Micronutrient - vitamin and mineral - deficiencies are very important, afflicting nearly two billion people worldwide. According to the World Health Organization, deficiencies of iron, vitamin A, and zinc rank among the top ten leading causes of death through disease in developing countries.
 
Iron deficiency is the most prevalent form of malnutrition, affecting billions of people worldwide. Iron deficiency damages a country's productivity and impedes cognitive development. Vitamin A deficiency is a leading cause of child blindness across developing countries. Millions children are born mentally impaired because their mothers did not consume enough iodine during pregnancy.

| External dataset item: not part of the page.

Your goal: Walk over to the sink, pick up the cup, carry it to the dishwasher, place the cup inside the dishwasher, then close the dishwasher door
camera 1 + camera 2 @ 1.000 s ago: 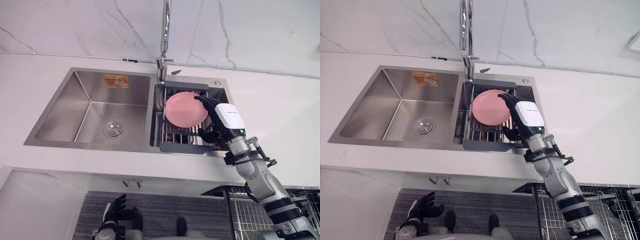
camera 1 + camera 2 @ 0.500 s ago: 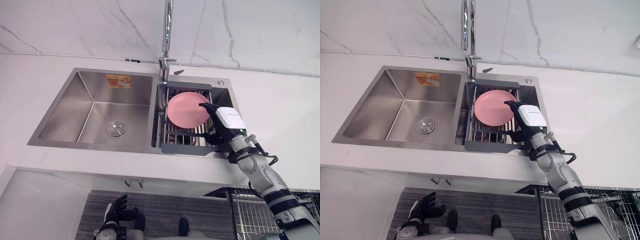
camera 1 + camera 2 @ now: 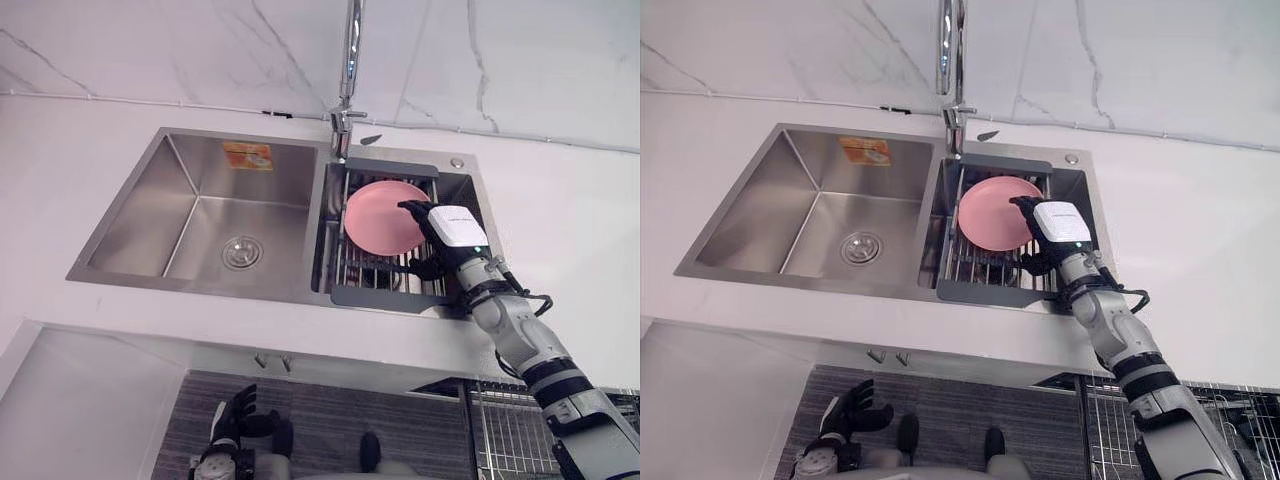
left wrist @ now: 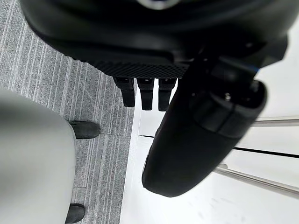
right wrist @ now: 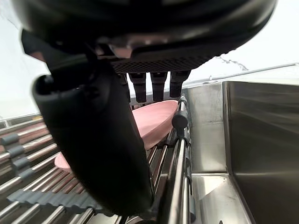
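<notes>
The right basin of the stainless-steel double sink (image 3: pixel 195 215), set in the white bench (image 3: pixel 565 225), holds a grey wire dish rack (image 3: pixel 378 278) with a round pink plate (image 3: pixel 378 218) tilted in it. The right hand (image 3: pixel 448 228) reaches the plate's right rim, fingers straight and thumb apart, pinching nothing. The left hand (image 3: pixel 232 420) hangs spread near the floor.

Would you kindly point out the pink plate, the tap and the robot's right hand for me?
pink plate (image 3: pixel 375 218): left eye view, centre of its face.
tap (image 3: pixel 350 60): left eye view, its upright pipe.
right hand (image 3: pixel 455 226): left eye view, white cover on its back.
</notes>
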Available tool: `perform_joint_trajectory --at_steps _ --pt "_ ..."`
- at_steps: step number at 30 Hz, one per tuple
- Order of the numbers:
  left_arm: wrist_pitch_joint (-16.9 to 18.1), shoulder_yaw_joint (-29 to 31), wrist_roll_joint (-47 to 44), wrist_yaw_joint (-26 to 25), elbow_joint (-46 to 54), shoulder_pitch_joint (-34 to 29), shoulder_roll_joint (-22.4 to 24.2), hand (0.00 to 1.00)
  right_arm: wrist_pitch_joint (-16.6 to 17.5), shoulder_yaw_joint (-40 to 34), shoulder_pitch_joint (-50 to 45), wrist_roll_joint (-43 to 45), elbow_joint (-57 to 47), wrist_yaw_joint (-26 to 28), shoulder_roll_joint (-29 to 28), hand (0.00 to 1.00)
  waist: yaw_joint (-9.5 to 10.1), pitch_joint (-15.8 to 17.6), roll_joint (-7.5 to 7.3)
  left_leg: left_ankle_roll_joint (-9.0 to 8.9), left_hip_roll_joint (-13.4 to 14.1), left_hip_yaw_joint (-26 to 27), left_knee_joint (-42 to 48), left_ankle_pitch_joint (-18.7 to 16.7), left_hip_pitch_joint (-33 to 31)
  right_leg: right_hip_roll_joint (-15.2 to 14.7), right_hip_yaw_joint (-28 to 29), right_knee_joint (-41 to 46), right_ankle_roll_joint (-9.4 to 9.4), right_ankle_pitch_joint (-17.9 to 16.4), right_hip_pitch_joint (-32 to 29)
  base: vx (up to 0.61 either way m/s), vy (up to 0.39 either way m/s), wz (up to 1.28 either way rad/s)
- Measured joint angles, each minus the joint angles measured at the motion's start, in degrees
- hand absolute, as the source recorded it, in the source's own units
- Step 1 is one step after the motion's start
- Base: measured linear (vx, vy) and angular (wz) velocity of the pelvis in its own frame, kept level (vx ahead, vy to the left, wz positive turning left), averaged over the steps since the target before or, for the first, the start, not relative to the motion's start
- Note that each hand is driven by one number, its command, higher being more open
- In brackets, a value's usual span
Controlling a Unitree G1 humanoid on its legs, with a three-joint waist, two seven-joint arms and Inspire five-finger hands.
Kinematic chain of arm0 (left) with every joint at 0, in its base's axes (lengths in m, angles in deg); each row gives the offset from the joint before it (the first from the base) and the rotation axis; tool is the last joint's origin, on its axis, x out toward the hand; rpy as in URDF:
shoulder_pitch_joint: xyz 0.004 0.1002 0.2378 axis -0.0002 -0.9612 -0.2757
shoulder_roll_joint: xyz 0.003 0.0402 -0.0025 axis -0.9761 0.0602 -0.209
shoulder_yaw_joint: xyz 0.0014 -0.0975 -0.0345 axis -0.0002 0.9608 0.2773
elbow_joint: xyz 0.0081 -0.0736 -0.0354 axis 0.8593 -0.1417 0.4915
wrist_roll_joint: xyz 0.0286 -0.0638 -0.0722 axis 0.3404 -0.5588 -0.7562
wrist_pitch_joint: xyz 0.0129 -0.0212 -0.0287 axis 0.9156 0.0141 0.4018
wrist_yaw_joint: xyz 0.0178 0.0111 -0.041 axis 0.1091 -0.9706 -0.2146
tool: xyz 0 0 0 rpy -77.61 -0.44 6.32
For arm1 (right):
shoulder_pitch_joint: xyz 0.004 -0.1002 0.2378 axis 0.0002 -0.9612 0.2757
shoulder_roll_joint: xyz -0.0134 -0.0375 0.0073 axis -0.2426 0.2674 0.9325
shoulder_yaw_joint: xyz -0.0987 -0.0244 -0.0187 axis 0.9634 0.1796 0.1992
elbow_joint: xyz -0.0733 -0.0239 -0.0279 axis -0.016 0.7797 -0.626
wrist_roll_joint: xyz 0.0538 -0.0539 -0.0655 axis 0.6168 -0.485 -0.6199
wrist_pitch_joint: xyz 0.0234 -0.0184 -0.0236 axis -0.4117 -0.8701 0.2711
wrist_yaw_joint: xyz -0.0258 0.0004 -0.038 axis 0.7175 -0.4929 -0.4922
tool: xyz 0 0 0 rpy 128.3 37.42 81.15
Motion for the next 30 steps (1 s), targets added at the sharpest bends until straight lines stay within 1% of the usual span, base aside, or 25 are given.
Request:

Zinc deficiency contributes to growth failure and weakened immunity in young children; it results may lead to the deaths of hundreds of thousands of children per year.
 
At the Local Level:
The Kingdom of Saudi Arabia is one of the largest food importers, and the Saudi society is reckoned a consumer society. Consequently, a number of diseases associated with the dietary behavior, indicating the incidence of malnutrition, have come into being among all individuals and society segments. Among these diseases are the chronic diseases, such as: obesity, heart diseases, diabetes, blood pressure, tooth decay, thinness, anemia and osteoporosis. The underlying cause of all such diseases is pursuing bad dietary habits, like eating fatty foods, using saturated fats and fast foods, just to mention some.
 
Solutions:
In view of the continued rise of the prices of basic commodities, on which the family depends, we have to find radical and viable and solutions, in an endeavor to evade the negative effects of this rise in price on the health of individuals (and, accordingly, families) who are unable to keep pace with such high prices, or afford for basic commodities. It should be noted, however, that the Global Crisis could be a good opportunity for bringing about significant changes for the advantage of our society. Food scientists have long been calling for improving the consumer lifestyle. The status quo is turning out to be the best time to make use of this crisis in solving our health problems and make a breakthrough in this domain.